Filling my doorway, the big agitated man said, "We're in the bar and she starts talking to this black guy. He's an actor. She's seen him on Oprah. Very articulate. Next thing I know she's gone, and so is he."

"How is that possible?"

"I didn't see them. I was looking at those two bozos fucking in the pool." He chewed his lips, suddenly embarrassed by this crass admission.

"I thought you handled the situation very well. Now will you please get my fiancee out of this guy's room?"

"You could knock."

"There's a sign. Do Not Disturb."

The man was afraid, and who wouldn't be? Jesse Shavers was known for his violent roles. "I'll pinch your fucking head off" was one of his better- known lines. If the man had truly thought his wife was in danger, he would have knocked or called the police. His fear was, of course, that his fiancee was enjoying herself.

"I can't help you," I said. "Marlene here will tell you that we never enter a room where there's a sign up. She's been trying to deliver some flowers for two days to just such a room."

"I gave her a ten-thousand-dollar engagement ring! Tell her I want it back!"

"I'll put Mr. Shavers's message light on," I said. "We can't intrude unless it's an emergency."

"What do you call this?"

"Your fiancee is in another guest's room, probably in bed, probably naked. What do you suppose we call it?"

Perhaps I had gone too far. Squinting with his grief-swollen eyes was the man's way of stopping his tears. He left my office as lopsidedly as he had entered.

Marlene said, "So, what about the flowers?"

"Try again later."

I resumed my story. I wrote four lines: Miss Thrall was still in the elevator, peering at the strange color of the guest's eyes, seeing jaundice, perhaps kidney failure. How I hated to invent.

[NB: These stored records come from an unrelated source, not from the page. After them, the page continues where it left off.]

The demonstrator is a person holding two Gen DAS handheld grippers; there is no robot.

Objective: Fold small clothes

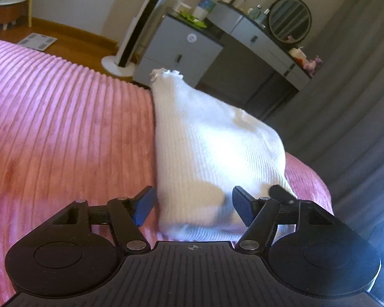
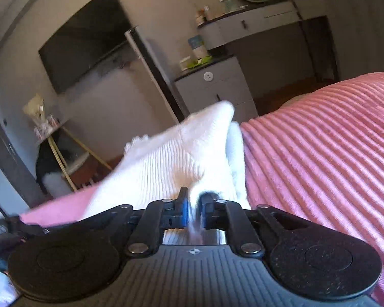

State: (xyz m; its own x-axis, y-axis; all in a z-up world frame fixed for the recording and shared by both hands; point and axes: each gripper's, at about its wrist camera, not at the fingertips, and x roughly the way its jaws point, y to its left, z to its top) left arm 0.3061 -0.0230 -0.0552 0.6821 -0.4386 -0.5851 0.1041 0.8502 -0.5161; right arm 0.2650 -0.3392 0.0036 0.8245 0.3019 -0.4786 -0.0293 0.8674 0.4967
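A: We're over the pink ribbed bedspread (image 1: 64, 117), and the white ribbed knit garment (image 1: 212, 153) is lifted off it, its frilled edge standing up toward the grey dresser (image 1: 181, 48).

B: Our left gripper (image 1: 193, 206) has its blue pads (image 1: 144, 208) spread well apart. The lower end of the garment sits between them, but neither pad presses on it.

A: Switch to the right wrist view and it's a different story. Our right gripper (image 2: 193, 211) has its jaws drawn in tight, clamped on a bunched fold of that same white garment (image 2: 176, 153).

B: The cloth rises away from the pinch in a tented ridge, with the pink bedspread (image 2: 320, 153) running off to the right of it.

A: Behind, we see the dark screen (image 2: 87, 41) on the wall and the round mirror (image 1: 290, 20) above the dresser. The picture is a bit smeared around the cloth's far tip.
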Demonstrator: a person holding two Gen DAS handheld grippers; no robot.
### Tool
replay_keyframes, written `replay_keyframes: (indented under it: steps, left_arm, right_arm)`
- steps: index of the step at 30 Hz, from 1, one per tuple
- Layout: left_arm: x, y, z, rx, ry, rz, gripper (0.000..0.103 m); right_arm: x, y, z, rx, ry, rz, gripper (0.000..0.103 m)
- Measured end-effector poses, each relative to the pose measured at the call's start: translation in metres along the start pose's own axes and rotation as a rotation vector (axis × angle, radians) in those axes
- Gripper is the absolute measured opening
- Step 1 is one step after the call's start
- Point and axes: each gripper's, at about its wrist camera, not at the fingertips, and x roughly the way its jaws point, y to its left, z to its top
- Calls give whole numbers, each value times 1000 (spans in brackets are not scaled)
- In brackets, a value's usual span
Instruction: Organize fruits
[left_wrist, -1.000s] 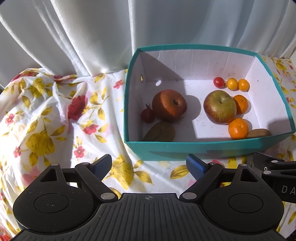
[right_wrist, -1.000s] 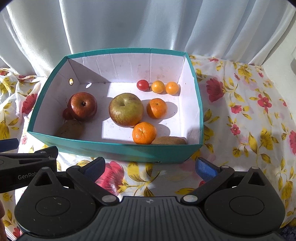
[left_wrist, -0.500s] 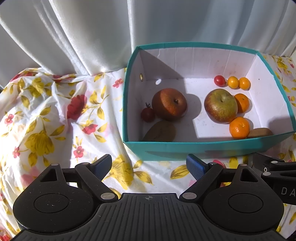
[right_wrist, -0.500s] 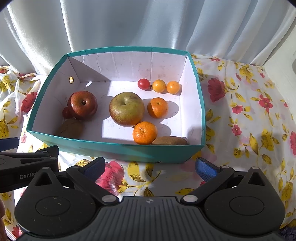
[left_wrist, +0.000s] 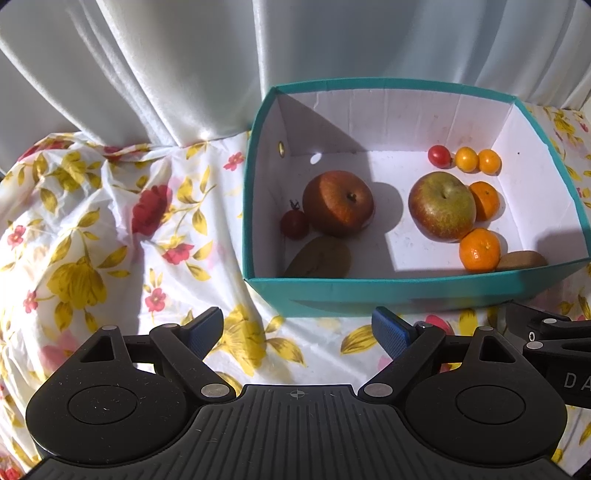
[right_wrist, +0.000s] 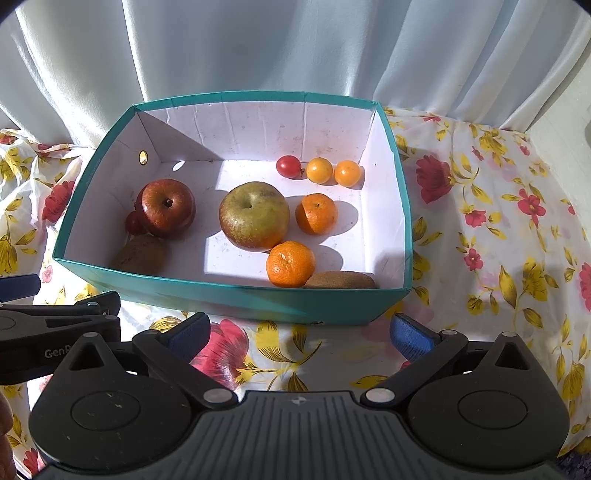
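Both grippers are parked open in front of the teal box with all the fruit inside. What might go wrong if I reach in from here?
1. The green-red apple touches the near mandarin; gripping either will likely nudge the other.
2. The right kiwi lies against the near wall of the teal box, so fingers may catch the rim.
3. The dark tomato sits in shadow, wedged between the red apple and the left wall: little room for fingers.

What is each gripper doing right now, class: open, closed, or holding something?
Left gripper: open, holding nothing, above the floral cloth in front of the teal box.
Right gripper: open, holding nothing, also in front of the box.
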Motion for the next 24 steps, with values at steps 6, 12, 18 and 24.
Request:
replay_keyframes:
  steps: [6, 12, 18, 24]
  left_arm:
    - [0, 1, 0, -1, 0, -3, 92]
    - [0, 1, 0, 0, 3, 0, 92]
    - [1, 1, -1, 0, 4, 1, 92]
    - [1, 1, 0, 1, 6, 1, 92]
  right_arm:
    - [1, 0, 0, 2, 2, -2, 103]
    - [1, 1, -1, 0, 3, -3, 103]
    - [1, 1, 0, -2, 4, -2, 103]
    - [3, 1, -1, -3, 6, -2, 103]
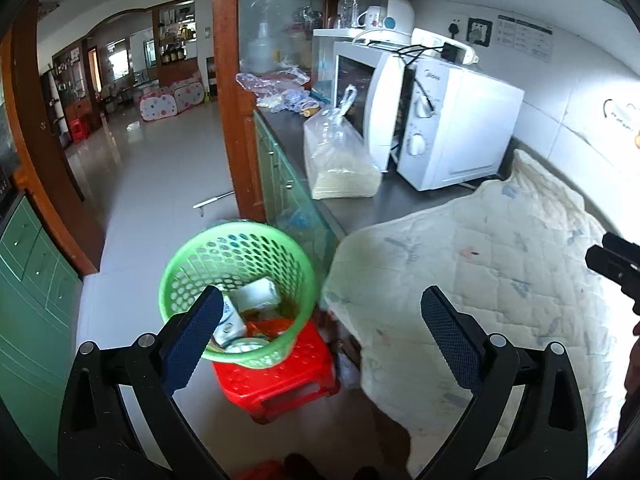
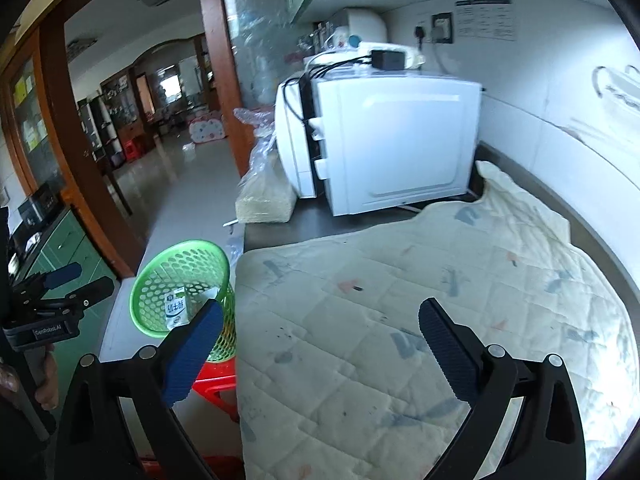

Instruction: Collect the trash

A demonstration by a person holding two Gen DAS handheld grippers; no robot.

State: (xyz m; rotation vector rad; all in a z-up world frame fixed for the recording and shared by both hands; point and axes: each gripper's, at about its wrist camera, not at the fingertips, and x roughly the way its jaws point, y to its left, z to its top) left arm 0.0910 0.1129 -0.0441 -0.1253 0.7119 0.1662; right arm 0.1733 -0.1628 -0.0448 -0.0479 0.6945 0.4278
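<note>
Both the left gripper (image 1: 322, 314) and right gripper (image 2: 320, 326) show jaws wide and empty, while the trash, cartons included, lies in the green basket (image 1: 192, 256) on a red stool (image 1: 280, 380) left of the quilt-covered bench (image 1: 360, 208).

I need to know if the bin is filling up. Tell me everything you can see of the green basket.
The green basket is round, of bright plastic, its wall pierced all over with round holes under a solid rim. It stands upright on a red stool on the floor, close beside the counter's edge and the hanging quilt. Inside lie a milk carton, white packaging and something orange, below the rim. No gripper touches it.
</note>
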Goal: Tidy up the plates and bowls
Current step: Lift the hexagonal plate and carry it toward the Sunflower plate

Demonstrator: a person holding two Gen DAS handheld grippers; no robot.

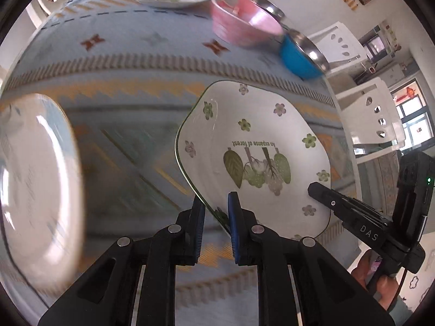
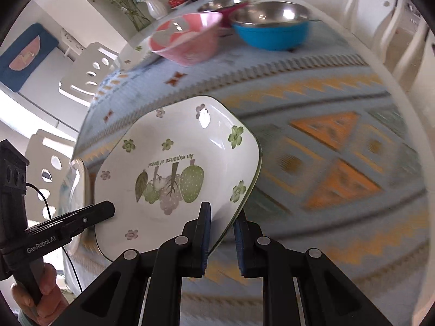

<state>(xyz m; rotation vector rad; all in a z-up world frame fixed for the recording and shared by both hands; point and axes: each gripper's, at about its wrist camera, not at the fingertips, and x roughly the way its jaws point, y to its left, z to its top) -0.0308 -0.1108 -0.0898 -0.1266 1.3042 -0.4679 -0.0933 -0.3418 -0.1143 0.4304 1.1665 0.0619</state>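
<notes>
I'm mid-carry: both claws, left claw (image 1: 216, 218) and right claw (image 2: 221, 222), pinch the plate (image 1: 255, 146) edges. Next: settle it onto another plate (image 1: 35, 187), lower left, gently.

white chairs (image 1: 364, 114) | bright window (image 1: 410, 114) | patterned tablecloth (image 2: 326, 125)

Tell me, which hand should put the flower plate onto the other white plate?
Probably left. Both grippers pinch the flower plate, but the white plate lies on the left gripper's side.
</notes>
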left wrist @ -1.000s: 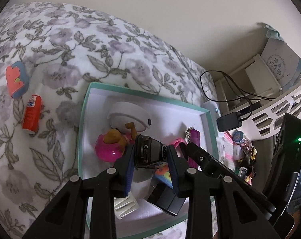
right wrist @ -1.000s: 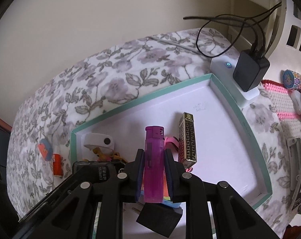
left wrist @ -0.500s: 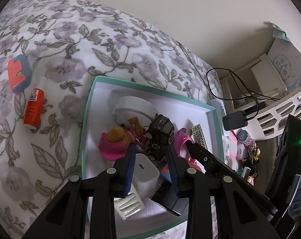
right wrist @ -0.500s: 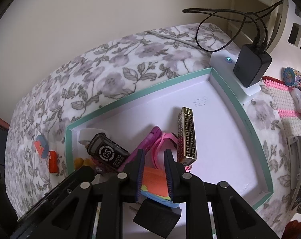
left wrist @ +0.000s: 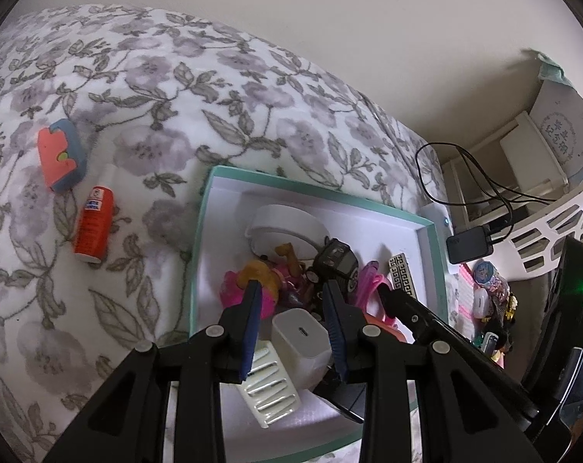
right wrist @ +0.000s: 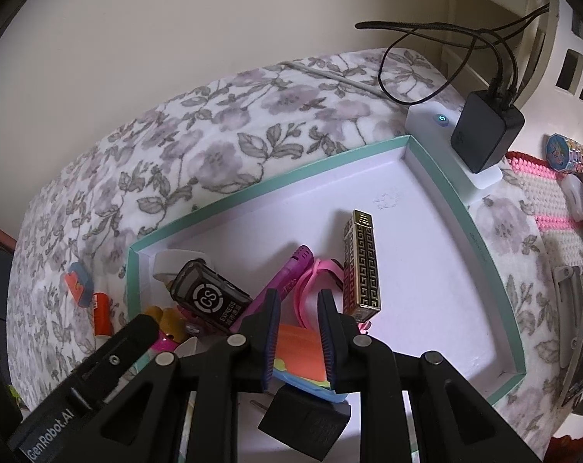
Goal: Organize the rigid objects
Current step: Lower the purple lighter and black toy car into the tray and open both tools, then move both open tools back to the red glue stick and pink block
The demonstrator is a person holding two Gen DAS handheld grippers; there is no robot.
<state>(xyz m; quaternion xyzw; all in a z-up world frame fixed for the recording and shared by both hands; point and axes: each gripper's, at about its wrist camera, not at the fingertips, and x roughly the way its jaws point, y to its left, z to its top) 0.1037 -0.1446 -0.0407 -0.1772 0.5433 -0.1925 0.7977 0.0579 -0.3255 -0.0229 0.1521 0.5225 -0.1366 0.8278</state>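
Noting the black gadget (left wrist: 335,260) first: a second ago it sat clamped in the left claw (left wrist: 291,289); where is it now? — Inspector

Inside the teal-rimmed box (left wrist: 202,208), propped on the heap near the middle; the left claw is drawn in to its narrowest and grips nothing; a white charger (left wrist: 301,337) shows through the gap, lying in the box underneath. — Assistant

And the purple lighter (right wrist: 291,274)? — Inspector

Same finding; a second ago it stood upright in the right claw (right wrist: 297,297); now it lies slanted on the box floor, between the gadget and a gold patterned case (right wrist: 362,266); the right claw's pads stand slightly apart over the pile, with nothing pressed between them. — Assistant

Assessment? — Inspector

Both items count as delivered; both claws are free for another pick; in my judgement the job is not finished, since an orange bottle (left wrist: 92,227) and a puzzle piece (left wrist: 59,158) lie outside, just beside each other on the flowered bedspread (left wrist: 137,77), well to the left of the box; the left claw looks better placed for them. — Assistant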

I got no further. The stink-eye couple I had banished from the pool were now making so much noise in their room that guests down the hall from them were complaining. I put my story away — the two paragraphs, the borrowed title; hardly a story — and went upstairs. There was no sign

on the doorknob of the noisy motorcyclists' room, but something else caught my eye. They were next door to Miss Thrall's room. She had not complained of the noise. Her sign was still hung as Marlene had said, but there was a more telling sign of trouble: two newspapers lay stacked in front of the door. That meant she had not left the room for two days. This, in sunny Honolulu, was unthinkable.

I used my master key and saw her motionless in bed as soon as I entered. She was dead, already ripe. There seemed to be drug paraphernalia on her bedside table. There was no note. Dr. Miyazawa, Buddy's doctor, said she had given herself an overdose of insulin. It was the most efficient way of taking your life. She had to have been a doctor or nurse herself, Doctor Kim was saying in my office, as I put my tiny fragment of a story aside and Wrote my shocking statement for the police.